### EXERCISE OBJECTIVE
Each line below has to be output exactly, from first to last.

● ● ●

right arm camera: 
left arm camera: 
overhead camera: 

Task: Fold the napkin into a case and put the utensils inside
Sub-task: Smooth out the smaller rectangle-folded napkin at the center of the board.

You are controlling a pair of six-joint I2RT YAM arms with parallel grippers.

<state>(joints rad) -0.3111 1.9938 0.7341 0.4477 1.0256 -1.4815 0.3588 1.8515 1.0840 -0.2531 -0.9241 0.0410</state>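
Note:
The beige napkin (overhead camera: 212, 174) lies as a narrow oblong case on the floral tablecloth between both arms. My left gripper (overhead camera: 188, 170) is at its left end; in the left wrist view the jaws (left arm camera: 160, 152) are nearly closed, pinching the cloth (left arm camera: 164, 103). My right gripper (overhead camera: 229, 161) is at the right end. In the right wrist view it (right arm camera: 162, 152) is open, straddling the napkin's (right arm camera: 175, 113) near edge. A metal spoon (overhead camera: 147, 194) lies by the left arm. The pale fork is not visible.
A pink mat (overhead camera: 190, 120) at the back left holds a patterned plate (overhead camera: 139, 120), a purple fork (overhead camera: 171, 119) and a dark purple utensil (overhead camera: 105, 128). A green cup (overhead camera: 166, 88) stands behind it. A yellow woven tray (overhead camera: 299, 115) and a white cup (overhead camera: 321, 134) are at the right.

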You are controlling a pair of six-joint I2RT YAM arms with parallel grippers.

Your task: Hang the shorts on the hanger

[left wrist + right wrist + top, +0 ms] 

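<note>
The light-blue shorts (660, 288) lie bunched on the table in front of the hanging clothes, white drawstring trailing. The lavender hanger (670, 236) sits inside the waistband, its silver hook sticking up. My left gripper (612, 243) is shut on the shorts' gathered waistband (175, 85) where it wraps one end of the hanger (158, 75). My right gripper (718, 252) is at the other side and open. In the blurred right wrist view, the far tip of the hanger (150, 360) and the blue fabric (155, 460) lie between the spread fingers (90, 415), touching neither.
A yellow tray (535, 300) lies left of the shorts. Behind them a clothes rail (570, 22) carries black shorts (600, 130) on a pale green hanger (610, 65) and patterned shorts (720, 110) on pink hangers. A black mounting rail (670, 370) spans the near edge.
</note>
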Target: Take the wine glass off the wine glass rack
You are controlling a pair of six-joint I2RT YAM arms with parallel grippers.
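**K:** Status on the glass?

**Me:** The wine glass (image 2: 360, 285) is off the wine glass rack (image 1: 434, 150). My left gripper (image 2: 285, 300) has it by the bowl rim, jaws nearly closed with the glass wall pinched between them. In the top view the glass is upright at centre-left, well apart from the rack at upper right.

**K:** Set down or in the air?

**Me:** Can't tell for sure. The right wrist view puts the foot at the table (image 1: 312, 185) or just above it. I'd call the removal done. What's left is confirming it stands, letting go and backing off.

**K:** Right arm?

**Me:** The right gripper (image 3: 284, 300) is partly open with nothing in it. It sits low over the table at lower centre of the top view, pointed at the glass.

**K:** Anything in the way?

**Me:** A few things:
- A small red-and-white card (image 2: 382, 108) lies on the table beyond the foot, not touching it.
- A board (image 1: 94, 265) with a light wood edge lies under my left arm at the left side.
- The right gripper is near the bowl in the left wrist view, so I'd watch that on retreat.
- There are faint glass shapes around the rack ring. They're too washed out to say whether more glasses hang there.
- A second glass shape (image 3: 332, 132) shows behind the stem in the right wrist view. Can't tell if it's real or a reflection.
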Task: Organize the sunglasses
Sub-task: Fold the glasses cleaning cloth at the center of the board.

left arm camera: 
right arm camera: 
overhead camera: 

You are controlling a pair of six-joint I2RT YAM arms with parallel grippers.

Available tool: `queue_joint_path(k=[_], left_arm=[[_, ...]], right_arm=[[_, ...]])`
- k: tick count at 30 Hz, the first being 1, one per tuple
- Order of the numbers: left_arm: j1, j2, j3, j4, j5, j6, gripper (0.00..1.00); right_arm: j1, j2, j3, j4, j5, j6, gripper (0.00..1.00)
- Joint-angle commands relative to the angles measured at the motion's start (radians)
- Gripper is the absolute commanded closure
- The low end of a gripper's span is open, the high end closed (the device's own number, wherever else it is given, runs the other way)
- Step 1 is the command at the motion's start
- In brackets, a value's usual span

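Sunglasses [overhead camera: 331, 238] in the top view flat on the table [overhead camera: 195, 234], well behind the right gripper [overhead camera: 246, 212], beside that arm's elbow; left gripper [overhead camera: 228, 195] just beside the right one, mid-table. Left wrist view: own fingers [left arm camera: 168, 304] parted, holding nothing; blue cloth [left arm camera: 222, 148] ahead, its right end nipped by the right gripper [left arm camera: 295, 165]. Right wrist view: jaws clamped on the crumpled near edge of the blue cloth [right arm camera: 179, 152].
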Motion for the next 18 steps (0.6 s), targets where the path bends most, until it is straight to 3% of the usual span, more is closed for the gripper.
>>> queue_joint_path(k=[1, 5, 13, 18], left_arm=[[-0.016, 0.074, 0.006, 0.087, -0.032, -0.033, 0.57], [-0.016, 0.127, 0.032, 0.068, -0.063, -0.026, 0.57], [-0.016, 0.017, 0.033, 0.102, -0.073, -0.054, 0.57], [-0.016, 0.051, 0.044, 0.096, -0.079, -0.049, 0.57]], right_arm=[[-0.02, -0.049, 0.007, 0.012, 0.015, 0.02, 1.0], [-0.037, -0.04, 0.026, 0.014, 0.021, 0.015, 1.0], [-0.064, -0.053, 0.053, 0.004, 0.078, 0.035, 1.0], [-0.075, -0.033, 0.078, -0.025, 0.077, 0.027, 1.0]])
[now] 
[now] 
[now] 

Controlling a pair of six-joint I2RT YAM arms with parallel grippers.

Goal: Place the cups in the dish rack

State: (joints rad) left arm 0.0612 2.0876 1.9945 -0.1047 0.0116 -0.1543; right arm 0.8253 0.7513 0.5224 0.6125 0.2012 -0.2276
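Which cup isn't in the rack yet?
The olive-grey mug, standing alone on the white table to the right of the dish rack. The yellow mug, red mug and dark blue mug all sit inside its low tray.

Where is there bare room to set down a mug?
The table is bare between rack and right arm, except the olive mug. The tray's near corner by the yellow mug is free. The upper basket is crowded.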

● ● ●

### YOUR SOLUTION
right arm camera: 
left arm camera: 
overhead camera: 

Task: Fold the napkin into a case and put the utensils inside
Sub-task: Smooth out the smaller rectangle-folded napkin at the center of the board.

You are controlling a pair of six-joint I2RT YAM arms with parallel grippers.

<state>(joints rad) -0.3111 1.9938 0.7341 0.4477 1.0256 -1.4815 0.3588 1.8515 1.0840 -0.2531 -0.9241 0.0410</state>
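Note:
The beige napkin (overhead camera: 212, 174) lies as a narrow oblong case on the floral tablecloth between both arms. My left gripper (overhead camera: 188, 170) is at its left end; in the left wrist view the jaws (left arm camera: 160, 152) are nearly closed, pinching the cloth (left arm camera: 164, 103). My right gripper (overhead camera: 229, 161) is at the right end. In the right wrist view it (right arm camera: 162, 152) is open, straddling the napkin's (right arm camera: 175, 113) near edge. A metal spoon (overhead camera: 147, 194) lies by the left arm. The pale fork is not visible.
A pink mat (overhead camera: 190, 120) at the back left holds a patterned plate (overhead camera: 139, 120), a purple fork (overhead camera: 171, 119) and a dark purple utensil (overhead camera: 105, 128). A green cup (overhead camera: 166, 88) stands behind it. A yellow woven tray (overhead camera: 299, 115) and a white cup (overhead camera: 321, 134) are at the right.
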
You are controlling a pair of six-joint I2RT YAM arms with parallel grippers.

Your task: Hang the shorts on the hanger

[left wrist + right wrist + top, +0 ms] 

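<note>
The light-blue shorts (660, 288) lie bunched on the table in front of the hanging clothes, white drawstring trailing. The lavender hanger (670, 236) sits inside the waistband, its silver hook sticking up. My left gripper (612, 243) is shut on the shorts' gathered waistband (175, 85) where it wraps one end of the hanger (158, 75). My right gripper (718, 252) is at the other side and open. In the blurred right wrist view, the far tip of the hanger (150, 360) and the blue fabric (155, 460) lie between the spread fingers (90, 415), touching neither.
A yellow tray (535, 300) lies left of the shorts. Behind them a clothes rail (570, 22) carries black shorts (600, 130) on a pale green hanger (610, 65) and patterned shorts (720, 110) on pink hangers. A black mounting rail (670, 370) spans the near edge.
</note>
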Target: Take the wine glass off the wine glass rack
You are controlling a pair of six-joint I2RT YAM arms with parallel grippers.
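**K:** Status on the glass?

**Me:** The wine glass (image 2: 360, 285) is off the wine glass rack (image 1: 434, 150). My left gripper (image 2: 285, 300) has it by the bowl rim, jaws nearly closed with the glass wall pinched between them. In the top view the glass is upright at centre-left, well apart from the rack at upper right.

**K:** Set down or in the air?

**Me:** Can't tell for sure. The right wrist view puts the foot at the table (image 1: 312, 185) or just above it. I'd call the removal done. What's left is confirming it stands, letting go and backing off.

**K:** Right arm?

**Me:** The right gripper (image 3: 284, 300) is partly open with nothing in it. It sits low over the table at lower centre of the top view, pointed at the glass.

**K:** Anything in the way?

**Me:** A few things:
- A small red-and-white card (image 2: 382, 108) lies on the table beyond the foot, not touching it.
- A board (image 1: 94, 265) with a light wood edge lies under my left arm at the left side.
- The right gripper is near the bowl in the left wrist view, so I'd watch that on retreat.
- There are faint glass shapes around the rack ring. They're too washed out to say whether more glasses hang there.
- A second glass shape (image 3: 332, 132) shows behind the stem in the right wrist view. Can't tell if it's real or a reflection.
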Task: Organize the sunglasses
Sub-task: Fold the glasses cleaning cloth at the center of the board.

left arm camera: 
right arm camera: 
overhead camera: 

You are controlling a pair of six-joint I2RT YAM arms with parallel grippers.

Available tool: `queue_joint_path(k=[_], left_arm=[[_, ...]], right_arm=[[_, ...]])`
- k: tick count at 30 Hz, the first being 1, one per tuple
- Order of the numbers: left_arm: j1, j2, j3, j4, j5, j6, gripper (0.00..1.00); right_arm: j1, j2, j3, j4, j5, j6, gripper (0.00..1.00)
- Joint-angle commands relative to the angles measured at the motion's start (radians)
- Gripper is the absolute commanded closure
- The low end of a gripper's span is open, the high end closed (the device's own number, wherever else it is given, runs the other way)
- Step 1 is the command at the motion's start
- In brackets, a value's usual span

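Sunglasses [overhead camera: 331, 238] in the top view flat on the table [overhead camera: 195, 234], well behind the right gripper [overhead camera: 246, 212], beside that arm's elbow; left gripper [overhead camera: 228, 195] just beside the right one, mid-table. Left wrist view: own fingers [left arm camera: 168, 304] parted, holding nothing; blue cloth [left arm camera: 222, 148] ahead, its right end nipped by the right gripper [left arm camera: 295, 165]. Right wrist view: jaws clamped on the crumpled near edge of the blue cloth [right arm camera: 179, 152].
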Motion for the next 18 steps (0.6 s), targets where the path bends most, until it is straight to 3% of the usual span, more is closed for the gripper.
>>> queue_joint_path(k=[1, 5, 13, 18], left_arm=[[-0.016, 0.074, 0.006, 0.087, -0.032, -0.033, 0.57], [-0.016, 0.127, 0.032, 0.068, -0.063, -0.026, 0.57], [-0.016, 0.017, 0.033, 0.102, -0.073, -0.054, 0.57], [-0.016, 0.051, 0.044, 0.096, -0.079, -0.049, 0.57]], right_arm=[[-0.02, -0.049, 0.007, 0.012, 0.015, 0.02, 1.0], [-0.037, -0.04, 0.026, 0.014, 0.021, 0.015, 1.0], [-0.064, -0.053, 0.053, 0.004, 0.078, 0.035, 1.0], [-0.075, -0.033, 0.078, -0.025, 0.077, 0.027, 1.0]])
[now] 
[now] 
[now] 

Controlling a pair of six-joint I2RT YAM arms with parallel grippers.

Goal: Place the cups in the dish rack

State: (joints rad) left arm 0.0612 2.0876 1.9945 -0.1047 0.0116 -0.1543; right arm 0.8253 0.7513 0.5224 0.6125 0.2012 -0.2276
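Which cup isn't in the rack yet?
The olive-grey mug, standing alone on the white table to the right of the dish rack. The yellow mug, red mug and dark blue mug all sit inside its low tray.

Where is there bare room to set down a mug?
The table is bare between rack and right arm, except the olive mug. The tray's near corner by the yellow mug is free. The upper basket is crowded.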

That completes the answer, and no more is expected.